2013.03.04// P. Rączka
17. kolejka T-Mobile Ekstraklasy dostarczyła kolejnych niespodzianek. Jednym z meczów który znów zaskoczył wynikiem, była konfrontacja Korony Kielce ze Śląskiem Wrocław, gdzie padł wynik 1:1. Faworytem do zwycięstwa był mistrz Polski, ale to gospodarze przez większą część spotkania prezentowali się lepiej. Swoją dobrą postawę udokumentowali w 66. minucie, a do siatki trafił Maciej Korzym. Wyrównał na dziesięć minut przed końcem Piotr Ćwielong, wykorzystując dużą przestrzeń przed polem karnym.

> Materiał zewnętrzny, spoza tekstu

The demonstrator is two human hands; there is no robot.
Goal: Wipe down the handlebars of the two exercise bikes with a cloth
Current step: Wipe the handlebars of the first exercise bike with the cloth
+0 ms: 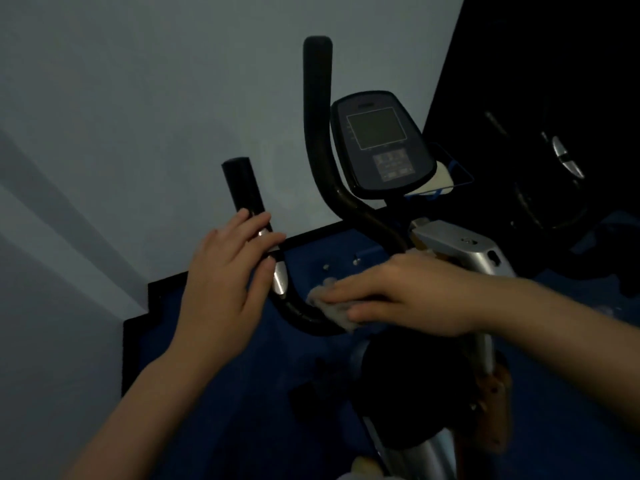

- Widzieliśmy bardzo dobry mecz z dużą liczbą indywidualnych akcji. Uważam, że nie jest przypadkiem, że Korona Kielce potrafiła pokonać w zeszłym tygodniu Legię. Bardzo niebezpieczne w wydaniu gospodarzy są stałe fragmenty gry. Cenię sobie ten remis, bo przegrywaliśmy, ale potrafiliśmy doprowadzić do wyrównania – powiedział Stanislav Levy.
W innym spotkaniu Górnik Zabrze niespodziewanie przegrał u siebie 1:2 z Jagiellonią Białystok. Goście po pierwszej połowie prowadzili różnicą dwóch goli, a na listę strzelców wpisał się Daniel Quintana oraz zaledwie 17-letni Adam Dźwigała. Podopieczni Adama Nawałki zdobyli bramkę honorową w drugiej połowie, a jej autorem był Mariusz Przybylski. Górnik nie wykorzystał zatem okazji, aby zrównać się punktami z prowadzącą w tabeli Legią.